> [What to produce]: The output is the lines below from the one with "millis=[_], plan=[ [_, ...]" through the one with "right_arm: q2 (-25", both included, printed exactly and with no other line.

------ Source information

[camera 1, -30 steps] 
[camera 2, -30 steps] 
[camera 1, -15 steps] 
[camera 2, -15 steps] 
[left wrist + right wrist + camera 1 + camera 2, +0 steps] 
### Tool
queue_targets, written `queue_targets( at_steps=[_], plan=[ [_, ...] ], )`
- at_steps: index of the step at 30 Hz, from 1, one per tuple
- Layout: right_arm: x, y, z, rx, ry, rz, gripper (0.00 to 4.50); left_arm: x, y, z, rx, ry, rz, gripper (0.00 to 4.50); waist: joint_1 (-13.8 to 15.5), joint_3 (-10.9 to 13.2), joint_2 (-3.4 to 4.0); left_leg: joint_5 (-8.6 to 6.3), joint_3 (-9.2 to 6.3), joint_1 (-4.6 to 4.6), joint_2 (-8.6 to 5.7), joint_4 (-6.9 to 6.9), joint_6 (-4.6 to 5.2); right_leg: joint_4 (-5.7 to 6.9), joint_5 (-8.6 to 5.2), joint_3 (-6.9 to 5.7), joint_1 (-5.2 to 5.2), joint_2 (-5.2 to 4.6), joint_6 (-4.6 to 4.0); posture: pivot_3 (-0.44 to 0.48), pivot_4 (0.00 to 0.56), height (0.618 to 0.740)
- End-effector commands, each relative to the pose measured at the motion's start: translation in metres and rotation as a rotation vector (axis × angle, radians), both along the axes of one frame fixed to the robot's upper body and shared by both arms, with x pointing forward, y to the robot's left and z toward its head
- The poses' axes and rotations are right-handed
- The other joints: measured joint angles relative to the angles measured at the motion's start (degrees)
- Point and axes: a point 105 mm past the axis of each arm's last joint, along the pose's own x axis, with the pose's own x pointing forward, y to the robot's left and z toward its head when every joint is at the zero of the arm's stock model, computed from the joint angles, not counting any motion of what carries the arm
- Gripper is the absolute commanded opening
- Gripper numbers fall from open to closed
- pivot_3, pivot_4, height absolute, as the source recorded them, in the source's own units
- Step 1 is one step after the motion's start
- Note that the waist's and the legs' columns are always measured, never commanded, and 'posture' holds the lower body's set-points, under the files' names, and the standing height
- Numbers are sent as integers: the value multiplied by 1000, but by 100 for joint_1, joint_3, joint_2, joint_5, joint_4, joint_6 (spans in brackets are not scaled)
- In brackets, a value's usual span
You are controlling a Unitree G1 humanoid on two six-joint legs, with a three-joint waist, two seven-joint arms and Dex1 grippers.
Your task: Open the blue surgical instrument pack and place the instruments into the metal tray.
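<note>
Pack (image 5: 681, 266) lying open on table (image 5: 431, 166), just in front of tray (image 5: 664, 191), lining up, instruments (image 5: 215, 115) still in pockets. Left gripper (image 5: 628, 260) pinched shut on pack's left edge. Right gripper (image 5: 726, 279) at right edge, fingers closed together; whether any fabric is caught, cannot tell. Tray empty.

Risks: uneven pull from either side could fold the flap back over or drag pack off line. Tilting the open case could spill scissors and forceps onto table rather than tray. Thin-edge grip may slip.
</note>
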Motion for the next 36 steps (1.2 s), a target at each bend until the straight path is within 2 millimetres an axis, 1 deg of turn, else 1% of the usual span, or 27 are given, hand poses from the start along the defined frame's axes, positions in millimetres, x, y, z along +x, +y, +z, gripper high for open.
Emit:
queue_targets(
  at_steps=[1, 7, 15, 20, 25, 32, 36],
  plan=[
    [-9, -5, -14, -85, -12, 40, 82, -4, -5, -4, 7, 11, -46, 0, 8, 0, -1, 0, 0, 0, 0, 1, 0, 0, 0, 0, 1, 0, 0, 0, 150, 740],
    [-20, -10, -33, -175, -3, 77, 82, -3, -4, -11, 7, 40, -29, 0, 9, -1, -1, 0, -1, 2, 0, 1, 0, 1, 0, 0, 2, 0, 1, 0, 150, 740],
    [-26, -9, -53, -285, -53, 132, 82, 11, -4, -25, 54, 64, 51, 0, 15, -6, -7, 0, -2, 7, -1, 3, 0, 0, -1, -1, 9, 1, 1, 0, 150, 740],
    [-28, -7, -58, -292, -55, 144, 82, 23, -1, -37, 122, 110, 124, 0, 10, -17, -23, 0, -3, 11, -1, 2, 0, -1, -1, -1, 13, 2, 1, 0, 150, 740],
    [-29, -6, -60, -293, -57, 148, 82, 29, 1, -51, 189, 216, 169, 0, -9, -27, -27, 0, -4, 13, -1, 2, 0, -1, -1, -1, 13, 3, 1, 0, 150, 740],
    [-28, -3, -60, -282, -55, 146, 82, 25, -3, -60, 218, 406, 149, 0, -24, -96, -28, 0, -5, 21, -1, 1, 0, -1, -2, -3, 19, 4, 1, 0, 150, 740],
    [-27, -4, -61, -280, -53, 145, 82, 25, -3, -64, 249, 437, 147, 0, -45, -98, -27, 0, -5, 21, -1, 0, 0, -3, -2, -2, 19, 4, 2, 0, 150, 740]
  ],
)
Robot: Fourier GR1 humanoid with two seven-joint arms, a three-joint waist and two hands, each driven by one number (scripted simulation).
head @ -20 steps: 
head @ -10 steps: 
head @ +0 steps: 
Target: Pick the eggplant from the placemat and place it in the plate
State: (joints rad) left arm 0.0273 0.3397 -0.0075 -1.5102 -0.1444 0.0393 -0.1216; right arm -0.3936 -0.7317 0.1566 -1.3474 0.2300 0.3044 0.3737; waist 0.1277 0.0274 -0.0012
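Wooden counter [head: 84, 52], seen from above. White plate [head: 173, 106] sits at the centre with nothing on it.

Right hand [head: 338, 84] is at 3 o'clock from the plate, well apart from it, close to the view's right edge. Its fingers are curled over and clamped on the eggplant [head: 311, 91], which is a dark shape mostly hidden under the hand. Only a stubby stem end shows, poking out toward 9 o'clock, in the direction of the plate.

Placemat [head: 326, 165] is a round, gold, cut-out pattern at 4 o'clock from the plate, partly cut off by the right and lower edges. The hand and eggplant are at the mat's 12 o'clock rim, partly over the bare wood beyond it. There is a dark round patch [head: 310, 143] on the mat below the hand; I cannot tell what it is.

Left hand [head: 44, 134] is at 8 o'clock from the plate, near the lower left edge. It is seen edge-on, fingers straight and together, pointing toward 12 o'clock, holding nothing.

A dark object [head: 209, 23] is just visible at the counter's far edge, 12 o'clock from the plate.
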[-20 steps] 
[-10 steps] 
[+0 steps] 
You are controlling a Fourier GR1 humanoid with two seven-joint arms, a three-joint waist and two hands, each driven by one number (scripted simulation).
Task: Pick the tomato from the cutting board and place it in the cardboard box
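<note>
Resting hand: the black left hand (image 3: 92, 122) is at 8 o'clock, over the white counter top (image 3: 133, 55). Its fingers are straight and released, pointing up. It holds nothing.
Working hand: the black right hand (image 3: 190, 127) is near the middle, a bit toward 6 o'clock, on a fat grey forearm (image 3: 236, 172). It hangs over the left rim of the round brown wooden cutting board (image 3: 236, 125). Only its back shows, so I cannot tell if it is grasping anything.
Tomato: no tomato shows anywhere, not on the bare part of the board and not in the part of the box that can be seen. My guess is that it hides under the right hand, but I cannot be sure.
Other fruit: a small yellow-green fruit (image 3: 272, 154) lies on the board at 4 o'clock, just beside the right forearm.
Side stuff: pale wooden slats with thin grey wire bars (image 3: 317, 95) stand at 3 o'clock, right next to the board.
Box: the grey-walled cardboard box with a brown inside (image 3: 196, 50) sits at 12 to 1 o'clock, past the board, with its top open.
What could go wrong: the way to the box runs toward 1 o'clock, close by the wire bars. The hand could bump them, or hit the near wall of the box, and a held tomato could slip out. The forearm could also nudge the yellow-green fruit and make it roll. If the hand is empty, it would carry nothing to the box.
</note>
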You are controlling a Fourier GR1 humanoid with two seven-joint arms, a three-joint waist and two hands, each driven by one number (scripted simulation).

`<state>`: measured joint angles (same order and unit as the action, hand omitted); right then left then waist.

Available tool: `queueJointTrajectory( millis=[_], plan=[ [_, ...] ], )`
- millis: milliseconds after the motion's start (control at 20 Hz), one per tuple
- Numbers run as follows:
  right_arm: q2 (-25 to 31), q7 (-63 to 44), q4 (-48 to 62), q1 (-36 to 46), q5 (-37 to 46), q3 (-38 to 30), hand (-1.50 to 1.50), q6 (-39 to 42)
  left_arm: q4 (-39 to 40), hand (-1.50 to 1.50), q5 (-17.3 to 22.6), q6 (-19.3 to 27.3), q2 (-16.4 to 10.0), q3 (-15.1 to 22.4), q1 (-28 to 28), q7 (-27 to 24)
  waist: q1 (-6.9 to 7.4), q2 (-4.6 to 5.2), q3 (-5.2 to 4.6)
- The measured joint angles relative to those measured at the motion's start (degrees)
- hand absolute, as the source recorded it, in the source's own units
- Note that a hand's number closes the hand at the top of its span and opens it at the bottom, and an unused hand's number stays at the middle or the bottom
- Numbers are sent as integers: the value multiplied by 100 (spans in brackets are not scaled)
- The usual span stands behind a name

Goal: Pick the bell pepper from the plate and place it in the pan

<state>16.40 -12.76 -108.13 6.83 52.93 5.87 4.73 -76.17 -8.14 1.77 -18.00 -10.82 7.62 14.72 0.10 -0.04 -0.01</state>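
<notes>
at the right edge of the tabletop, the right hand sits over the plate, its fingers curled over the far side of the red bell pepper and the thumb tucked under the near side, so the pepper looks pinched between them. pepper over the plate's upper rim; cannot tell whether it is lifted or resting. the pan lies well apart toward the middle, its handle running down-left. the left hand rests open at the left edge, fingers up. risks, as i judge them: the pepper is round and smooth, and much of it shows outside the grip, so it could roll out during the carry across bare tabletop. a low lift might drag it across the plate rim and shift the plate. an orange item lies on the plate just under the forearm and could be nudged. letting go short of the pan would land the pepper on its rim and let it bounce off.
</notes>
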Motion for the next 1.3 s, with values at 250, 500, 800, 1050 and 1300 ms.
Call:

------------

> [Output below]:
Available tool: `queueJointTrajectory( millis=[_], plan=[ [_, ...] ], )`
- millis: milliseconds after the motion's start (control at 20 Hz), one per tuple
- Numbers run as follows:
  right_arm: q2 (-25 to 31), q7 (-63 to 44), q4 (-48 to 62), q1 (-36 to 46), q5 (-37 to 46), q3 (-38 to 30), hand (-1.50 to 1.50), q6 (-39 to 42)

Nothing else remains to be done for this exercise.